Déplorant cette décision, le principal administrateur de la CPI a déclaré que le retrait de certains Etats risque « de compromettre la poursuite collective de la justice et d’affaiblir les efforts mondiaux visant à mettre fin à l’impunité».
La Présidence de l’Assemblée des États Parties de la CPI a aussi attiré l’attention sur le fait que cette institution «est au cœur du système international de responsabilité », précisant à ce propos, que « son efficacité dépend d’un soutien constant et sans équivoque de la communauté internationale. La poursuite de la justice se trouve renforcée par une détermination commune. »

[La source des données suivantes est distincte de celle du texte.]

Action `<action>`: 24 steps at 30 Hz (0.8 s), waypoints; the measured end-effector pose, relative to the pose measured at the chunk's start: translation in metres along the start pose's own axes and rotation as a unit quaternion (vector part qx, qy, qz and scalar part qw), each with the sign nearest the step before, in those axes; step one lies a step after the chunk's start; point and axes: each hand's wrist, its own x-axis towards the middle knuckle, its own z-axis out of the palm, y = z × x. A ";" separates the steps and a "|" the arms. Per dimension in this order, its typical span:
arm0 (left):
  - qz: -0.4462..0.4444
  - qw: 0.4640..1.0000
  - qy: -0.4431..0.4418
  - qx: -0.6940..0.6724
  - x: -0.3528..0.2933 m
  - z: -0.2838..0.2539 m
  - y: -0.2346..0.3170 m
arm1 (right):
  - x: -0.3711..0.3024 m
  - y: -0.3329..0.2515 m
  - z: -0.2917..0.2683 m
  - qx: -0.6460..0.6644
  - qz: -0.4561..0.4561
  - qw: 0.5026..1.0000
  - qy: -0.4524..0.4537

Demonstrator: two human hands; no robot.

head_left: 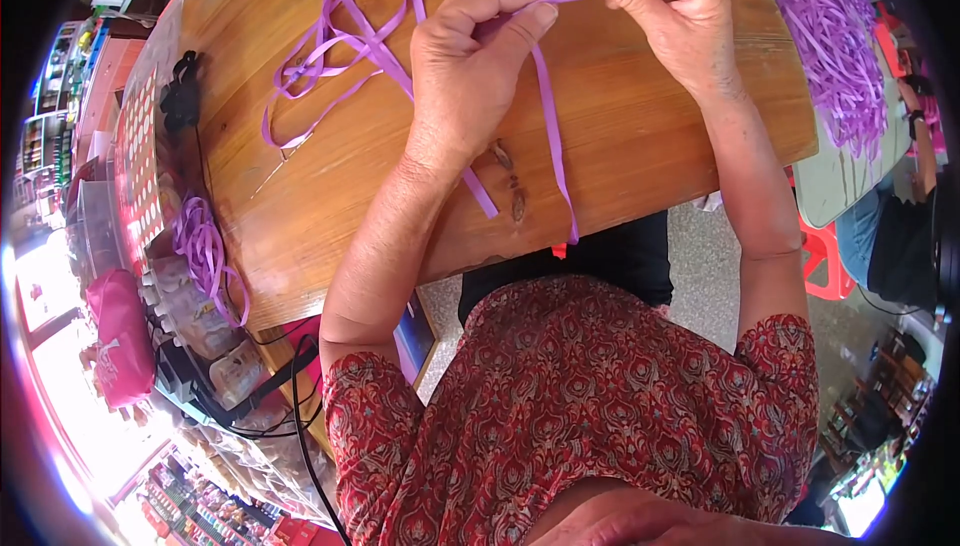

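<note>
My left hand [462, 81] is above the wooden table, its thumb and curled fingers pinching a flat purple ribbon [550, 126]. One length of that ribbon hangs down past the table's near edge. A shorter end shows below my left wrist. From the left thumb a short stretch runs to my right hand [690, 31], where it passes behind the thumb. The right thumb and fingers close on it, though the exact contact is partly hidden. Loose loops of purple ribbon [365, 41] with small darker purple bits lie on the tabletop beyond and left of my left hand.
The wooden table [650, 151] ends just before my body. A purple ribbon bundle [205, 246] hangs at its left edge, near a black cable and a pink pouch [122, 341]. To the right, a pale table [850, 181] bears a large ribbon heap [825, 46]; a red stool [828, 258] stands below.
</note>
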 end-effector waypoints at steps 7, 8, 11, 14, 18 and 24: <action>0.033 0.999 0.036 0.005 0.001 -0.004 -0.008 | 0.004 -0.016 -0.001 -0.175 -0.238 0.955 -0.023; 0.033 0.999 0.036 0.004 0.002 -0.004 -0.008 | 0.005 -0.017 0.000 -0.171 -0.253 0.952 -0.035; 0.045 0.999 0.026 0.001 0.003 -0.004 -0.007 | 0.005 -0.009 0.001 -0.227 -0.281 0.930 -0.063; 0.055 0.998 0.025 0.009 0.003 -0.003 -0.003 | 0.002 -0.001 0.002 -0.219 -0.275 0.934 -0.058; 0.048 0.998 0.040 -0.028 0.002 -0.004 -0.006 | 0.001 -0.005 0.005 -0.251 -0.272 0.927 -0.060; 0.113 0.990 0.062 0.064 0.006 -0.007 -0.011 | 0.001 0.018 0.004 -0.265 -0.263 0.920 -0.117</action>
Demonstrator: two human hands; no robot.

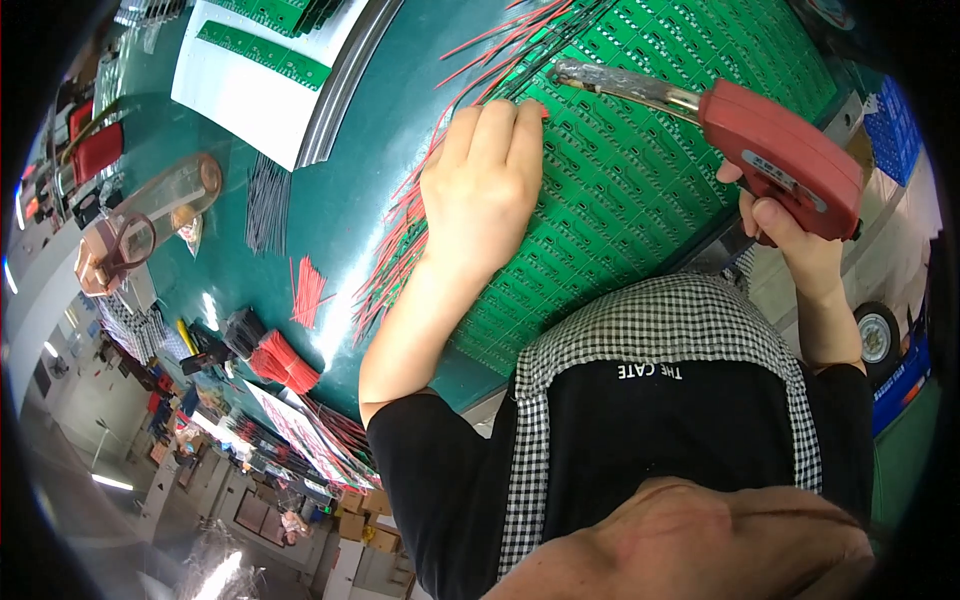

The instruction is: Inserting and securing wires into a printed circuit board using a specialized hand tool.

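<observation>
Two hands at work: right hand (pixel 790 235) grips red pistol-shaped soldering gun (pixel 775 160) by its handle; left hand (pixel 485 180) presses flat, fingers closed, empty, on thin green circuit-board panel (pixel 620 190) on counter (pixel 300 240). Panel likely stiff, light, fragile; best held by edges.

Bright, even overhead light, white glare streaks on the teal table (pixel 250 290), soft shadow under the left hand (pixel 482 185), heavy fisheye bending toward the rim, black vignette corners, floor clutter at lower left blurred, centre sharp.
</observation>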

Elle a ainsi exhorté les trois pays concernés à maintenir leurs engagements envers le Statut de Rome et à poursuivre des échanges constructifs dans le cadre des travaux de l’Assemblée des États Parties, tout en rappelant que tous les pays membres ont le droit de faire part de leurs préoccupations au sein de l’Assemblée.
Par ailleurs, la Présidence a prévenu que le retrait du Statut de Rome ne libère pas un État Partie des obligations nées pendant la période au cours de laquelle il était partie au Statut.
La Déclaration relève enfin que le Burkina Faso, le Mali et le Niger ont contribué aux travaux collectifs de l’Assemblée des États Parties en soutien à la Cour pénale internationale en tant qu’institution judiciaire indépendante et impartiale.
L’Assemblée des États Parties est composée des représentants des États ayant ratifié et adhéré au Statut de Rome.